Records contained in a dataset
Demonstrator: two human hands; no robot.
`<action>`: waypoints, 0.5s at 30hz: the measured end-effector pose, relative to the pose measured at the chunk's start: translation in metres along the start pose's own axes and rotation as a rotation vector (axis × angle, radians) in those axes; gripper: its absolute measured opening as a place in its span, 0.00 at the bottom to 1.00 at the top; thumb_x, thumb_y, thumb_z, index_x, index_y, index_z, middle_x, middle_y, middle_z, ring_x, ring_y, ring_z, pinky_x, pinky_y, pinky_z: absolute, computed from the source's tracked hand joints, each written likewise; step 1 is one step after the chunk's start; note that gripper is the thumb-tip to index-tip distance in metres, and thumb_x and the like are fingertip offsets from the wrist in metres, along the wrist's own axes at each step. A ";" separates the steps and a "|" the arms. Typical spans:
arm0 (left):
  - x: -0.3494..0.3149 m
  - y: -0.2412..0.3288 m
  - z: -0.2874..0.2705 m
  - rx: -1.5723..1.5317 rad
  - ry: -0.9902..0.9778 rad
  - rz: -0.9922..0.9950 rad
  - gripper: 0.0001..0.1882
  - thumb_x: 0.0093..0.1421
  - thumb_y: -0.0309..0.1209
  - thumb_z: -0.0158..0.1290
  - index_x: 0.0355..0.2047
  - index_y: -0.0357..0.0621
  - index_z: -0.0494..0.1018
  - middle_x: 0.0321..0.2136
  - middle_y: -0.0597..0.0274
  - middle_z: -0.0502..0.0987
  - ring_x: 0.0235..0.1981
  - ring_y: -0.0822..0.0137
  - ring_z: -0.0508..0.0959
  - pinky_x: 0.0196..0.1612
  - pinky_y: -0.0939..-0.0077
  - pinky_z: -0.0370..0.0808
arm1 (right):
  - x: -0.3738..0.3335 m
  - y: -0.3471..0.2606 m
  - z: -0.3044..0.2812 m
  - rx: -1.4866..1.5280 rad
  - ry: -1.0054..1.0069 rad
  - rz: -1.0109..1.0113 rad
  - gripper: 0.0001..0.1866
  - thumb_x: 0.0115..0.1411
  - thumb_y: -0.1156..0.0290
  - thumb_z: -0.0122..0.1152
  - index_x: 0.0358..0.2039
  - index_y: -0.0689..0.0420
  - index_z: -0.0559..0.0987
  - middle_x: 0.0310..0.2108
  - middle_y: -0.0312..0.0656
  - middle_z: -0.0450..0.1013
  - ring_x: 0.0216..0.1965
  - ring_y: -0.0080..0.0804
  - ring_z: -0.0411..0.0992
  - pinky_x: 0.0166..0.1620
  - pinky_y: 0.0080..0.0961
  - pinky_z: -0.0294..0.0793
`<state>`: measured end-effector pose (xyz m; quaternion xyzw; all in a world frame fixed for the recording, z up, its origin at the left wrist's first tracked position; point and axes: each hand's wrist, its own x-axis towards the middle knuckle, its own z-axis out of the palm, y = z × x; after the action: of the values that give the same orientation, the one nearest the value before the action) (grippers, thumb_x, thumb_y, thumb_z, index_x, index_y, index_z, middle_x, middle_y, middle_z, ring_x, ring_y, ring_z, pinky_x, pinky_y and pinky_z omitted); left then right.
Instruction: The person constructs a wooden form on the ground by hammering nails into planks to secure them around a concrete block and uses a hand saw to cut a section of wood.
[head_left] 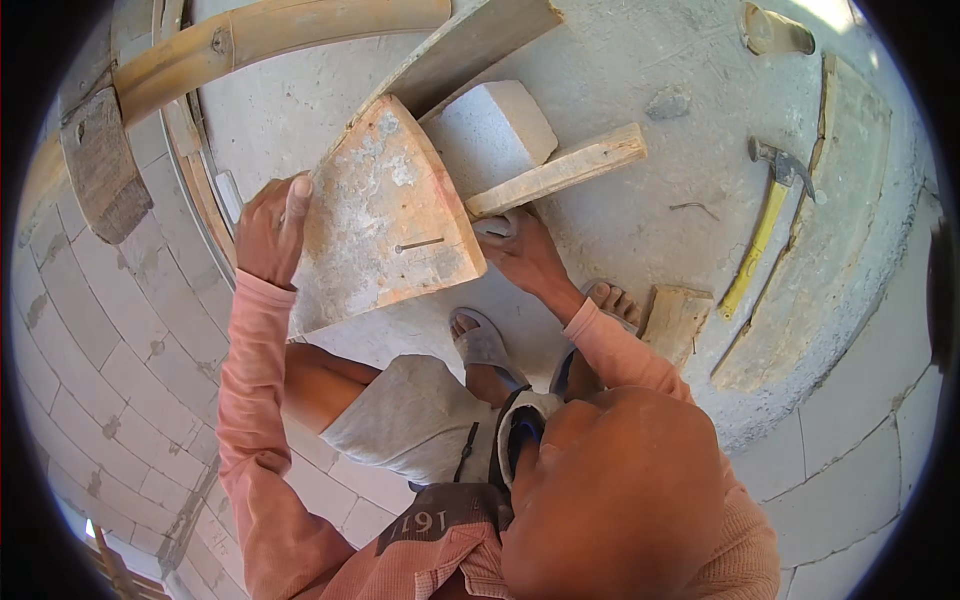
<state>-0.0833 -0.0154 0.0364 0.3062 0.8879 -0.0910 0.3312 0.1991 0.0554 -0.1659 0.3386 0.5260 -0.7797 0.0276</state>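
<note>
A wide, mortar-stained wooden board is tilted up in front of my legs. At its left edge my left hand is closed, with the thumb on top. A nail shows on the board's face near the right corner. My right hand is by that corner, its fingers curled under the near end of a narrow wooden strip; the board hides part of this grip. Behind the board sits a pale block, with the strip passing along its near side.
A claw hammer with a yellow handle lies at the right beside a long plank. A short wood offcut is near my foot. Another board leans behind the block. A bamboo pole crosses the far left.
</note>
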 end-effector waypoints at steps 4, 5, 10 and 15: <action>0.085 0.011 -0.012 -0.300 -0.250 0.045 0.39 0.71 0.64 0.38 0.43 0.37 0.79 0.40 0.55 0.80 0.41 0.63 0.80 0.49 0.67 0.75 | 0.001 -0.010 0.001 0.075 -0.034 0.083 0.28 0.58 0.66 0.73 0.54 0.69 0.76 0.56 0.53 0.75 0.56 0.40 0.76 0.59 0.32 0.74; 0.091 0.036 -0.001 -0.546 -0.297 -0.024 0.36 0.72 0.62 0.40 0.44 0.39 0.79 0.39 0.60 0.81 0.38 0.67 0.80 0.48 0.69 0.76 | -0.001 -0.016 -0.003 0.015 -0.051 0.143 0.26 0.59 0.66 0.73 0.53 0.69 0.77 0.55 0.51 0.75 0.55 0.39 0.77 0.60 0.31 0.74; 0.124 0.068 0.020 -0.920 -0.446 -0.114 0.29 0.72 0.57 0.44 0.45 0.43 0.79 0.39 0.65 0.82 0.36 0.73 0.80 0.47 0.72 0.78 | -0.014 -0.017 -0.002 0.552 -0.018 0.203 0.37 0.60 0.62 0.75 0.62 0.66 0.67 0.60 0.47 0.71 0.60 0.40 0.72 0.63 0.36 0.73; 0.137 0.044 0.035 -0.904 -0.574 -0.039 0.25 0.72 0.54 0.47 0.46 0.44 0.79 0.40 0.65 0.82 0.37 0.75 0.80 0.47 0.74 0.78 | -0.024 -0.026 0.012 1.010 0.179 0.290 0.52 0.55 0.56 0.79 0.68 0.68 0.55 0.64 0.55 0.65 0.61 0.42 0.70 0.66 0.41 0.70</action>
<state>-0.1191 0.0735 -0.0769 0.0791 0.7178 0.2142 0.6578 0.2010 0.0500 -0.1292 0.4442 0.0331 -0.8921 -0.0765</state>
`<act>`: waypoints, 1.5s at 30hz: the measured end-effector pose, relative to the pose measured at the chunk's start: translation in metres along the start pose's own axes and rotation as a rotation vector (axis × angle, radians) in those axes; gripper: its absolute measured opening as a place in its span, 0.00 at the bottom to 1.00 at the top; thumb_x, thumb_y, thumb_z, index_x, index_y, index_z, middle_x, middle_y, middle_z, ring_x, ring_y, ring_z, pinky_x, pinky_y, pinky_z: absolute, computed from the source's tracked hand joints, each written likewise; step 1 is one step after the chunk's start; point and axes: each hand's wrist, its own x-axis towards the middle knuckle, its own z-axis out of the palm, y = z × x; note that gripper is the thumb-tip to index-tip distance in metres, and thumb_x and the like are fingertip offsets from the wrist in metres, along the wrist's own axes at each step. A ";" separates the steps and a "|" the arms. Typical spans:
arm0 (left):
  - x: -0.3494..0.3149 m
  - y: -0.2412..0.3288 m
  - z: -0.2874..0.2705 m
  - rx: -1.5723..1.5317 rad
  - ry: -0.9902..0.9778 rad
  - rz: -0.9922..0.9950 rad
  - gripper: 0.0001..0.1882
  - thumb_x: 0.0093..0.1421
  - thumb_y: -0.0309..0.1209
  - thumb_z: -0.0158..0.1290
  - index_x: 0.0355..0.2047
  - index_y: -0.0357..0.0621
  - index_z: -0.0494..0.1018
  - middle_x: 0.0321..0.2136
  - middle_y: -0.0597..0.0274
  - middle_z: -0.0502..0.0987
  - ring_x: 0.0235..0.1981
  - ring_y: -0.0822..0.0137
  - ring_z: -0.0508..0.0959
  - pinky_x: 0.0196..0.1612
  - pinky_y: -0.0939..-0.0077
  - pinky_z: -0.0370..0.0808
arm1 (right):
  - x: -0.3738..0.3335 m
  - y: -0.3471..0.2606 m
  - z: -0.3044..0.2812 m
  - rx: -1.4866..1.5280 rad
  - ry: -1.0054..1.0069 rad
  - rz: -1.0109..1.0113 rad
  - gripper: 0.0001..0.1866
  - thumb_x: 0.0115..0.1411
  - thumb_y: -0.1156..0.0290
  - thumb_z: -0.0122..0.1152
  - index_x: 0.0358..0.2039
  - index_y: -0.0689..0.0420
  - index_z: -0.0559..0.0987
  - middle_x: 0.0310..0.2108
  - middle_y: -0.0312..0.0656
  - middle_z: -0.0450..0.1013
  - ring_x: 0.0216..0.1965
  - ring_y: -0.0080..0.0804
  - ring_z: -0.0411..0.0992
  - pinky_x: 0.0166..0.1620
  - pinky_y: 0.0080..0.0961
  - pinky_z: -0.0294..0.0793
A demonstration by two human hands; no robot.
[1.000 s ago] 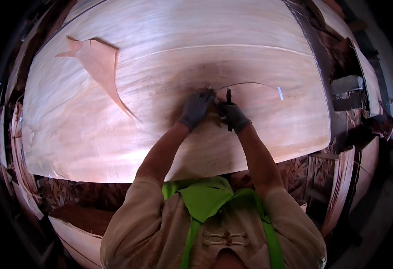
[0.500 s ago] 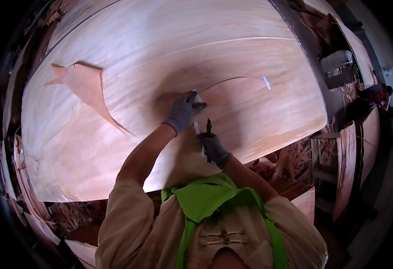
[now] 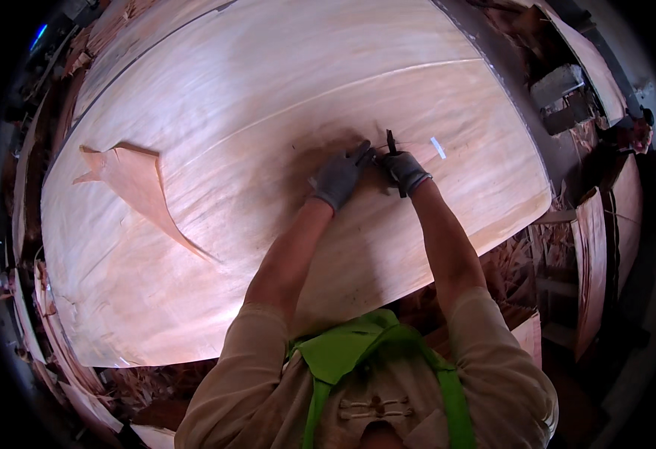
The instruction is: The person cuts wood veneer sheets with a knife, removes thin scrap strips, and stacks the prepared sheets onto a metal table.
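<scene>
Nearest, short of the sheet, are your tan long-sleeved shirt (image 3: 231, 367) and the bright green fabric bib (image 3: 358, 348) over it. Under the sheet's near edge lie torn reddish-brown wood scraps (image 3: 511, 266). Then comes the sheet itself, a broad pale wood veneer sheet (image 3: 268, 179) spread out in front of you.

Both your forearms reach over the sheet's near edge. Your left hand (image 3: 339, 178), in a grey knit glove, rests on the sheet right of its middle, fingers stretched toward the other hand — you can't tell from here whether they pinch anything. Your right hand (image 3: 408, 172), gloved alike, is just beside it, fingers wrapped around a slim black stick-shaped tool (image 3: 390, 141) that points toward the sheet's far side.

Near the sheet's right edge, a short white strip (image 3: 438, 148) lies flat. On the sheet's left part sits a tapering orange-tan veneer offcut (image 3: 133, 179). Beyond the sheet's far right edge stands a grey block (image 3: 558, 86).
</scene>
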 end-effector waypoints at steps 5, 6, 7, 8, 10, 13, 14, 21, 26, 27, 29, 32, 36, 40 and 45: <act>0.004 -0.012 0.026 0.086 0.134 0.060 0.20 0.60 0.31 0.41 0.53 0.60 0.65 0.50 0.58 0.69 0.44 0.52 0.73 0.45 0.62 0.72 | -0.031 0.015 -0.003 0.281 -0.013 0.100 0.08 0.55 0.65 0.59 0.26 0.56 0.77 0.16 0.29 0.66 0.15 0.19 0.62 0.16 0.19 0.59; -0.007 -0.019 0.025 0.149 0.198 0.105 0.19 0.60 0.31 0.42 0.52 0.61 0.66 0.51 0.58 0.69 0.45 0.52 0.72 0.46 0.62 0.72 | -0.054 -0.001 0.018 0.292 0.039 0.181 0.08 0.55 0.65 0.59 0.26 0.56 0.77 0.14 0.30 0.65 0.13 0.19 0.61 0.15 0.19 0.58; -0.005 -0.014 0.023 0.123 0.170 0.090 0.19 0.59 0.31 0.42 0.51 0.62 0.67 0.51 0.59 0.69 0.44 0.53 0.72 0.46 0.61 0.72 | -0.065 0.008 0.028 0.319 0.047 0.213 0.07 0.55 0.66 0.58 0.26 0.56 0.77 0.15 0.30 0.65 0.13 0.19 0.60 0.15 0.19 0.57; -0.003 -0.012 0.020 0.102 0.140 0.071 0.19 0.59 0.30 0.43 0.50 0.63 0.68 0.52 0.60 0.68 0.44 0.54 0.72 0.46 0.61 0.72 | -0.073 0.017 0.035 0.348 0.050 0.244 0.07 0.55 0.67 0.58 0.26 0.56 0.77 0.15 0.30 0.65 0.13 0.18 0.60 0.15 0.19 0.57; 0.000 -0.007 0.007 0.130 0.071 0.035 0.19 0.58 0.30 0.43 0.49 0.63 0.70 0.53 0.61 0.67 0.43 0.55 0.73 0.46 0.61 0.72 | -0.083 0.019 0.037 0.307 0.099 0.175 0.06 0.55 0.67 0.59 0.26 0.55 0.77 0.15 0.30 0.65 0.13 0.18 0.60 0.15 0.19 0.57; -0.001 0.012 -0.014 0.237 0.001 0.036 0.18 0.57 0.29 0.44 0.48 0.62 0.71 0.54 0.62 0.65 0.42 0.57 0.73 0.45 0.62 0.72 | -0.075 0.035 0.004 0.265 0.175 -0.004 0.07 0.54 0.67 0.61 0.28 0.56 0.78 0.16 0.30 0.67 0.15 0.17 0.62 0.17 0.18 0.59; 0.001 0.024 -0.016 0.255 0.011 0.064 0.19 0.56 0.29 0.44 0.48 0.61 0.70 0.54 0.62 0.65 0.41 0.58 0.73 0.44 0.61 0.72 | -0.067 0.038 -0.017 0.186 0.177 -0.016 0.08 0.53 0.67 0.61 0.30 0.57 0.78 0.16 0.30 0.68 0.16 0.16 0.64 0.17 0.18 0.60; 0.009 0.061 0.053 0.003 0.059 0.180 0.20 0.54 0.29 0.46 0.48 0.56 0.69 0.53 0.66 0.65 0.41 0.60 0.72 0.38 0.63 0.72 | -0.062 0.038 -0.060 0.276 -0.011 0.086 0.09 0.47 0.74 0.64 0.29 0.63 0.79 0.22 0.36 0.74 0.21 0.23 0.69 0.23 0.22 0.68; 0.012 0.089 0.040 0.162 0.082 0.227 0.17 0.53 0.29 0.47 0.45 0.56 0.71 0.51 0.64 0.66 0.42 0.60 0.72 0.38 0.63 0.72 | -0.075 0.080 -0.047 0.348 0.212 0.048 0.10 0.51 0.69 0.61 0.29 0.63 0.78 0.22 0.37 0.73 0.21 0.22 0.70 0.23 0.20 0.68; 0.012 0.089 0.038 0.195 0.079 0.217 0.17 0.53 0.30 0.47 0.45 0.56 0.71 0.51 0.63 0.66 0.42 0.59 0.72 0.38 0.62 0.72 | -0.084 0.074 -0.038 0.305 0.213 0.105 0.09 0.51 0.69 0.61 0.28 0.63 0.78 0.22 0.37 0.73 0.21 0.22 0.69 0.23 0.19 0.67; 0.008 0.079 0.044 0.119 0.184 0.238 0.17 0.53 0.30 0.46 0.44 0.56 0.72 0.48 0.64 0.69 0.42 0.59 0.71 0.39 0.61 0.71 | -0.108 0.051 -0.024 0.254 0.166 0.231 0.09 0.53 0.68 0.60 0.30 0.62 0.78 0.22 0.35 0.72 0.19 0.21 0.67 0.21 0.18 0.65; 0.026 0.079 0.050 -0.038 0.235 0.269 0.16 0.54 0.29 0.46 0.43 0.55 0.73 0.46 0.63 0.71 0.43 0.58 0.71 0.43 0.62 0.70 | -0.109 0.060 -0.047 0.520 0.173 0.049 0.10 0.55 0.67 0.58 0.34 0.61 0.77 0.22 0.35 0.71 0.17 0.20 0.65 0.20 0.19 0.64; 0.015 0.073 0.037 0.100 0.286 0.236 0.18 0.55 0.27 0.44 0.46 0.53 0.71 0.46 0.60 0.72 0.43 0.55 0.72 0.46 0.64 0.69 | -0.130 0.002 -0.077 0.596 -0.212 -0.067 0.15 0.56 0.64 0.58 0.42 0.56 0.73 0.19 0.33 0.68 0.14 0.17 0.61 0.17 0.16 0.59; -0.012 0.110 0.031 -0.346 -0.177 -0.115 0.19 0.56 0.29 0.45 0.50 0.46 0.68 0.52 0.56 0.68 0.51 0.56 0.68 0.54 0.66 0.65 | -0.161 -0.039 -0.053 -0.103 -0.306 -0.156 0.16 0.58 0.65 0.56 0.45 0.57 0.72 0.17 0.32 0.69 0.13 0.17 0.62 0.16 0.14 0.61; -0.109 0.153 0.013 0.063 0.006 0.022 0.27 0.56 0.30 0.45 0.57 0.42 0.59 0.56 0.51 0.62 0.54 0.54 0.65 0.57 0.62 0.60 | -0.183 0.049 -0.057 -0.075 -0.392 -0.231 0.13 0.56 0.66 0.57 0.31 0.66 0.74 0.23 0.41 0.71 0.23 0.23 0.72 0.27 0.21 0.71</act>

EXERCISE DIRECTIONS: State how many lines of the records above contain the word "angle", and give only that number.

RESPONSE AREA: 2